= WORK TO BE COMPLETED =
Reproduce all of the data exactly.

= SOURCE DATA =
________________

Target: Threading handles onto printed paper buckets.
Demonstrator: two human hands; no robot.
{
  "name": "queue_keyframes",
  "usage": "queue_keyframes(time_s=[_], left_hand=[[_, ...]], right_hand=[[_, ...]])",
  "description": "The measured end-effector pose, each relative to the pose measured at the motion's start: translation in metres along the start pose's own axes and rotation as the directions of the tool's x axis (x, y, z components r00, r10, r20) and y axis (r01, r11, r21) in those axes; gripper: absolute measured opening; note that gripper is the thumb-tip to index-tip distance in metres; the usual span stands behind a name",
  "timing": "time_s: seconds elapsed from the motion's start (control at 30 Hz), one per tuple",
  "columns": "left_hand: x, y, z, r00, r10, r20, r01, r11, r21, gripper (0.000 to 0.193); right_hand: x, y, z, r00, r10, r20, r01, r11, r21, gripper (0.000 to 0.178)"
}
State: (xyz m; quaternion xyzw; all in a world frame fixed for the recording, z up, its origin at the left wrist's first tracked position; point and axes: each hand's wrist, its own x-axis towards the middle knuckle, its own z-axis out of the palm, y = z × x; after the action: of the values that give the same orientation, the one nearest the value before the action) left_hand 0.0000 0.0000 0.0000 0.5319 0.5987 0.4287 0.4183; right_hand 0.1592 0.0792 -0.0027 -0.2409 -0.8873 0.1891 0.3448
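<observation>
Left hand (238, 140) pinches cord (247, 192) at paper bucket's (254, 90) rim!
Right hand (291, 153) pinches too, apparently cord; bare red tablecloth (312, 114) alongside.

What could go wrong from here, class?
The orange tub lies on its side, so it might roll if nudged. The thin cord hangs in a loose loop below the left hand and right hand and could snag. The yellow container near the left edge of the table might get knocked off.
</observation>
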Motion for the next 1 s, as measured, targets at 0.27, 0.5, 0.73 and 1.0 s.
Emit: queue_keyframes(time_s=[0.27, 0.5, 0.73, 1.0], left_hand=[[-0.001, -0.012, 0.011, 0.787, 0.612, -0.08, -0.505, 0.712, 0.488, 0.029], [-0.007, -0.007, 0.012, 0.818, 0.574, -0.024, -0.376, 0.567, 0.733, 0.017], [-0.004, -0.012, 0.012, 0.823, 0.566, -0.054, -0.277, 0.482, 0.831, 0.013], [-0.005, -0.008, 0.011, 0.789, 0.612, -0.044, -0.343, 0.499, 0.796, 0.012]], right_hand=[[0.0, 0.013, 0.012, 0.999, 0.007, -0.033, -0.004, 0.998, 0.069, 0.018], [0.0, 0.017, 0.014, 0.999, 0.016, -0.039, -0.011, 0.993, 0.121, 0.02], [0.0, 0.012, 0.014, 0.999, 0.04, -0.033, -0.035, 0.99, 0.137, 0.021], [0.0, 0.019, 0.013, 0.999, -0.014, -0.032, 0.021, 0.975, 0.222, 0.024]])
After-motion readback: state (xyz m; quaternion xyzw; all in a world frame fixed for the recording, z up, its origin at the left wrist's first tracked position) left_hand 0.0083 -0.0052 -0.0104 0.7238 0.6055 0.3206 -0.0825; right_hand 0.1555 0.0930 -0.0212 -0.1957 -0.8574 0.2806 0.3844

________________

= EXERCISE RESULT =
Target: Threading handles onto printed paper buckets.
Demonstrator: two human hands; no robot.
{
  "name": "queue_keyframes",
  "usage": "queue_keyframes(time_s=[_], left_hand=[[_, ...]], right_hand=[[_, ...]])",
  "description": "The measured end-effector pose, each relative to the pose measured at the motion's start: translation in metres along the start pose's own axes and rotation as the directions of the tool's x axis (x, y, z components r00, r10, r20) and y axis (r01, r11, r21) in those axes; gripper: absolute measured opening; note that gripper is the thumb-tip to index-tip distance in metres; the usual span stands behind a name",
  "timing": "time_s: seconds elapsed from the motion's start (control at 30 Hz), one per tuple",
  "columns": "left_hand: x, y, z, r00, r10, r20, r01, r11, r21, gripper (0.000 to 0.193); right_hand: x, y, z, r00, r10, r20, r01, r11, r21, gripper (0.000 to 0.178)"
}
State: (xyz m; quaternion xyzw; all in a world frame fixed for the recording, z up, its origin at the left wrist's first tracked position; point and axes: each hand's wrist, its own x-axis towards the middle knuckle, its own z-axis out of the palm, y = z × x; after the action: of the values that give the same orientation, the one nearest the value before the action) left_hand 0.0000 0.0000 0.0000 0.5319 0.5987 0.4287 0.4183; right_hand 0.1592 0.0792 -0.0027 -0.2409 -0.8873 0.1891 0.3448
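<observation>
Left hand (238, 140) pinches cord (247, 192) at paper bucket's (254, 90) rim!
Right hand (291, 153) pinches too, apparently cord; bare red tablecloth (312, 114) alongside.

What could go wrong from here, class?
The orange tub lies on its side, so it might roll if nudged. The thin cord hangs in a loose loop below the left hand and right hand and could snag. The yellow container near the left edge of the table might get knocked off.
</observation>
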Motion for the next 1 s, as measured, targets at 0.27, 0.5, 0.73 and 1.0 s.
Emit: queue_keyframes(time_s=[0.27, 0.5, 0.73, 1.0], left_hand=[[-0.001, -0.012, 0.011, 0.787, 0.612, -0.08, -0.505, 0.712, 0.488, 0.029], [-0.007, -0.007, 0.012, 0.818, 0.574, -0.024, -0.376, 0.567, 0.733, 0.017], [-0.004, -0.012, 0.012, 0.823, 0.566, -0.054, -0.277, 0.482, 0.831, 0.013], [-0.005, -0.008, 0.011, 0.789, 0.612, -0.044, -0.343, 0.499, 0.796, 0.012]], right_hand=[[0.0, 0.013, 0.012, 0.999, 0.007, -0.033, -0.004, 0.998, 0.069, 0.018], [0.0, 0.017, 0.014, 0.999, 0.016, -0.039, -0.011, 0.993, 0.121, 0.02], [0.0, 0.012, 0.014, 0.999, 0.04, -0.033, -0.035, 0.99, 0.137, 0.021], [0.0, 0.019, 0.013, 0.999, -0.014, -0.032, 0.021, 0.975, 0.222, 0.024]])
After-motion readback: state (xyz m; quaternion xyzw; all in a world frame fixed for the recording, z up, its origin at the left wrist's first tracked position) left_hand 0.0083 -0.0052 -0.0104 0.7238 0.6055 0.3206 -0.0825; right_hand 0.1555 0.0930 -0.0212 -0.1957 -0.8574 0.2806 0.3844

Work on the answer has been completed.